Only the lines from the top of the data through the one with "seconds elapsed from" are to be written out, each exactly as it stands.

======== RECORDS FOR THIS TASK ========

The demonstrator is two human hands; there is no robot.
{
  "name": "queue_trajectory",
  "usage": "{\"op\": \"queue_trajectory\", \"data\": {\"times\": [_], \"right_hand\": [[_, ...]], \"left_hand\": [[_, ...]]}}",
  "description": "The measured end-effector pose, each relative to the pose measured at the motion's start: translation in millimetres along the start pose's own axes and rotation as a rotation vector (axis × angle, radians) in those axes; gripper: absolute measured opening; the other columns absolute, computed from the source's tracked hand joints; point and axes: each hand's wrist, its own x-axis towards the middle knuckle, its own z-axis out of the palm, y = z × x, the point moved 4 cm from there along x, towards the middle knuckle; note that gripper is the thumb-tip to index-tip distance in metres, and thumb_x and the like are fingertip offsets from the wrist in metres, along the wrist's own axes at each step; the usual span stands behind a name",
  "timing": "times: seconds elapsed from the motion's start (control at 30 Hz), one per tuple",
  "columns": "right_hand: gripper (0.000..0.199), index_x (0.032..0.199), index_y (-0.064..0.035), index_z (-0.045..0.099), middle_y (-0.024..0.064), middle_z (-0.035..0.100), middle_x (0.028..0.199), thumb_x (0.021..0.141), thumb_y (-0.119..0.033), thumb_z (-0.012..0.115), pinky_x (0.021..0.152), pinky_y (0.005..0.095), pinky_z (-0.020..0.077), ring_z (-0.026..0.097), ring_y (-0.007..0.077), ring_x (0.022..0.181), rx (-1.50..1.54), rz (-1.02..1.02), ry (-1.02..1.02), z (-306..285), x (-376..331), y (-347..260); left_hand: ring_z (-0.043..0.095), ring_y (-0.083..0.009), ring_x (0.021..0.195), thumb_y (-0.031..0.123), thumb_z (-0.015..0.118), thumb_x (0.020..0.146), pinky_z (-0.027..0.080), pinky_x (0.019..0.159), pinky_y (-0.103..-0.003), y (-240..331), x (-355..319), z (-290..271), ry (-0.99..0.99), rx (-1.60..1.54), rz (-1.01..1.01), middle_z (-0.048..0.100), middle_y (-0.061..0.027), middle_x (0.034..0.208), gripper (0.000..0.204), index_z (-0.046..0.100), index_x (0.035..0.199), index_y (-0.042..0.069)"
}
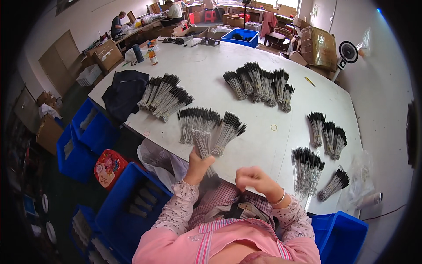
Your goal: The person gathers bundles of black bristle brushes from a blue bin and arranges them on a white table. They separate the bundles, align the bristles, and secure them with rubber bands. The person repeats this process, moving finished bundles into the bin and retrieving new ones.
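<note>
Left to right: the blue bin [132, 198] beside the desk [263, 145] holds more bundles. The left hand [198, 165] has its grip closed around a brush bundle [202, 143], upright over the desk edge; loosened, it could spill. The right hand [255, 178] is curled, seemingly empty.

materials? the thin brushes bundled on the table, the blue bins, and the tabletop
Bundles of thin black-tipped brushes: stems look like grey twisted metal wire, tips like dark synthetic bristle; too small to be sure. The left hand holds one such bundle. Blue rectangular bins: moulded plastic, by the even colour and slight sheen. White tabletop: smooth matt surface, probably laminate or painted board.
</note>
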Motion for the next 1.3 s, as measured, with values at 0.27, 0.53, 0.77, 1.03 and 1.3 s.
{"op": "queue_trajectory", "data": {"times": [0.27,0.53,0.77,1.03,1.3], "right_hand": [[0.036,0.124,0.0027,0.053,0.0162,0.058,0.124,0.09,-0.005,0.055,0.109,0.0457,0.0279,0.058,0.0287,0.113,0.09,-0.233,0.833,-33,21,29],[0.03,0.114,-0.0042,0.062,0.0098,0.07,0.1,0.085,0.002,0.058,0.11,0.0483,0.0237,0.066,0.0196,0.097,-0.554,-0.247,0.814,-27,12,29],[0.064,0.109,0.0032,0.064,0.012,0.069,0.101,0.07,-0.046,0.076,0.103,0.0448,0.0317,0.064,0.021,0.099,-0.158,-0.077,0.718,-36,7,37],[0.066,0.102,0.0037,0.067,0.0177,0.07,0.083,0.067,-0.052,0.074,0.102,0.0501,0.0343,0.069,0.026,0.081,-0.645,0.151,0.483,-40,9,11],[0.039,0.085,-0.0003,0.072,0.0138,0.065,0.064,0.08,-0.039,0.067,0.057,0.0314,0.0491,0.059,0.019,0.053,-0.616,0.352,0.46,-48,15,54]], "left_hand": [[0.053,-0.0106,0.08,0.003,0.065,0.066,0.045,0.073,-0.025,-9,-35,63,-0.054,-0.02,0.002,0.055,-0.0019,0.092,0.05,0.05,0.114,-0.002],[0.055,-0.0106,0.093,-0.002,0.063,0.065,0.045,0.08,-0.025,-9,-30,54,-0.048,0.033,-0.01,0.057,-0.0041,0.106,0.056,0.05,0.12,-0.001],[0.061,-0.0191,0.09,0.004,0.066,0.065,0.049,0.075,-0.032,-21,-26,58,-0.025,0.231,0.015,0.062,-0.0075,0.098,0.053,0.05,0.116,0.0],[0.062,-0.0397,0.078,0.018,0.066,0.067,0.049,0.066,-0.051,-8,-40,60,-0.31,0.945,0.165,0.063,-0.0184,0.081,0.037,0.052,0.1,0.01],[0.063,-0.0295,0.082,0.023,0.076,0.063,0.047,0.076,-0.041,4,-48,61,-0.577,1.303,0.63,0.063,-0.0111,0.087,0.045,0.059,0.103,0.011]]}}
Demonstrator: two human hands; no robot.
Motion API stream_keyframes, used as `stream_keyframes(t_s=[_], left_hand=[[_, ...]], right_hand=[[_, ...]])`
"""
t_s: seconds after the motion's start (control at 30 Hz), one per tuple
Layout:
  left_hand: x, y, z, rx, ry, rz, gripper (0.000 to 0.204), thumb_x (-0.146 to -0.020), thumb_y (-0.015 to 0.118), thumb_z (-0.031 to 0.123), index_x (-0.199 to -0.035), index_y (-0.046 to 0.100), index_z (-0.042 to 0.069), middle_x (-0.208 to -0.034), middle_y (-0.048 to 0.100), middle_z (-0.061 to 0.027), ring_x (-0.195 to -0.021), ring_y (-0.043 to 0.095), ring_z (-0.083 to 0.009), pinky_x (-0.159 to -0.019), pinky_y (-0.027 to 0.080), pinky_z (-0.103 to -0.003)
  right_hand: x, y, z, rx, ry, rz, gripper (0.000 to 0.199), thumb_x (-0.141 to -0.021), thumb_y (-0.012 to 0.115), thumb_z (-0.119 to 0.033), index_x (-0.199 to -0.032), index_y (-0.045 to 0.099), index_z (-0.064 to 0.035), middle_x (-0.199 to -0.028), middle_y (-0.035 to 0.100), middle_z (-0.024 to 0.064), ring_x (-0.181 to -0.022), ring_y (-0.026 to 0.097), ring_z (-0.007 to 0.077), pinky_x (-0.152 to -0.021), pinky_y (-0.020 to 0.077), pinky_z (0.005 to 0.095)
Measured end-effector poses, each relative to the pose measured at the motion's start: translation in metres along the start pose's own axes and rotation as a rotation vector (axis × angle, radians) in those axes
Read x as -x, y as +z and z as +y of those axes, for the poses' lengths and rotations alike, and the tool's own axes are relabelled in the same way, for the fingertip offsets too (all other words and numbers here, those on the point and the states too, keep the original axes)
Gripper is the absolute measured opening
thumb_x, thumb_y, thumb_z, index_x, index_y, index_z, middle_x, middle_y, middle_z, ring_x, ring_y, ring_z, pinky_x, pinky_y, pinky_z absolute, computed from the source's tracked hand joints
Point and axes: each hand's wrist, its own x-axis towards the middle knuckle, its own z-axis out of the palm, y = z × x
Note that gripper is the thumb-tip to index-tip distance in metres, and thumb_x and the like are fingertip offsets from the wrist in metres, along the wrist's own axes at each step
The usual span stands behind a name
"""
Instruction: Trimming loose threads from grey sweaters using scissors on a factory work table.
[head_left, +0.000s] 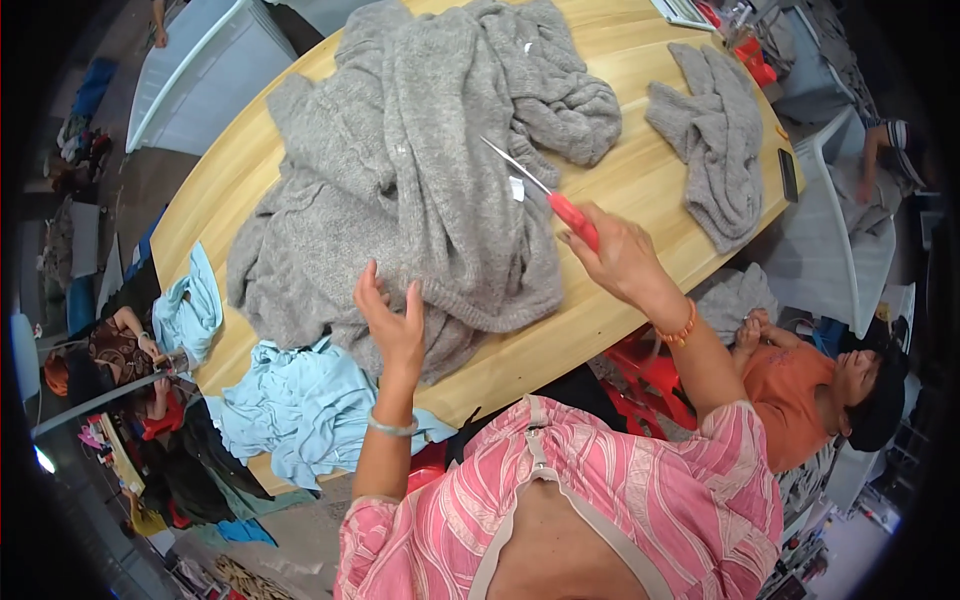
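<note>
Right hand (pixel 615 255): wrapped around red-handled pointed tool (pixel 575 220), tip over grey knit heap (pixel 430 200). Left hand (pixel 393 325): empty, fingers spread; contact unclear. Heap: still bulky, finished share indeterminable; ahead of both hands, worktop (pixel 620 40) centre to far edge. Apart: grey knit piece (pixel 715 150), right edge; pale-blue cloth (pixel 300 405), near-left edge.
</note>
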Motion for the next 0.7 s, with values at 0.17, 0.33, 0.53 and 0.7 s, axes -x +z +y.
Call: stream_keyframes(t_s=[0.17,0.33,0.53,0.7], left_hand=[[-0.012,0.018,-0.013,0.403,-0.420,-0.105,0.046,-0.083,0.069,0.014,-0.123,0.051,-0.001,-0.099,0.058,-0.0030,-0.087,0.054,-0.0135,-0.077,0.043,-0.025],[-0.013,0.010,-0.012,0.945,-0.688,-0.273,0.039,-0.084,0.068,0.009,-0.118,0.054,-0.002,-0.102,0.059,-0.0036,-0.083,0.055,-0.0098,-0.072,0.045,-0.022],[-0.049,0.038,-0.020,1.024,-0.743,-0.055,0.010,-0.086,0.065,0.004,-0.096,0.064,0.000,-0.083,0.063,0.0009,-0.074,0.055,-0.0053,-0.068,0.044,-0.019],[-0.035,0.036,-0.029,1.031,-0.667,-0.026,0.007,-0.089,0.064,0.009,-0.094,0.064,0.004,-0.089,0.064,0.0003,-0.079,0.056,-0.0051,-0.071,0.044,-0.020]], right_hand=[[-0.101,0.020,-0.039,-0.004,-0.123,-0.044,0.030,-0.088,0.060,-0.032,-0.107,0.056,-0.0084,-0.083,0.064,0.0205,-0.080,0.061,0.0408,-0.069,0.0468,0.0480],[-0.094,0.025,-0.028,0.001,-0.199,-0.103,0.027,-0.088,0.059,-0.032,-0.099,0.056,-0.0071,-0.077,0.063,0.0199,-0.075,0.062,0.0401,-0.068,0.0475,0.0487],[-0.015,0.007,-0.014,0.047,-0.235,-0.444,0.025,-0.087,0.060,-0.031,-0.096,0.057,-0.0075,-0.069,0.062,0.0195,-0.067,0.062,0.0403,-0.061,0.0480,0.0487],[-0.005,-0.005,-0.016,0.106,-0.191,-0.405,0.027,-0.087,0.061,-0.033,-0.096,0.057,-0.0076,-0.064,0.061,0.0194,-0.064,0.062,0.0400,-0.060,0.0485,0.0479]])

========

_ANSWER TO THIS EXERCISE_.
The demonstrator is two human hands; there is no robot.
{
  "name": "queue_trajectory",
  "usage": "{\"op\": \"queue_trajectory\", \"data\": {\"times\": [_], \"right_hand\": [[_, ...]], \"left_hand\": [[_, ...]]}}",
  "description": "The measured end-effector pose, each relative to the pose measured at the motion's start: translation in millimetres along the start pose's own axes and rotation as a rotation vector (axis × angle, radians) in those axes; gripper: absolute measured opening; the other columns absolute, computed from the source's tracked hand joints; point and axes: each hand's wrist, its own x-axis towards the middle knuckle, its own z-axis out of the palm, y = z × x, the point moved 4 cm from there along x, towards the middle knuckle; note that gripper is the thumb-tip to index-tip distance in metres, and thumb_x and the like are fingertip offsets from the wrist in metres, along the wrist's own axes at each step; the usual span stands behind a name",
  "timing": "times: seconds elapsed from the motion's start (control at 30 Hz), one per tuple",

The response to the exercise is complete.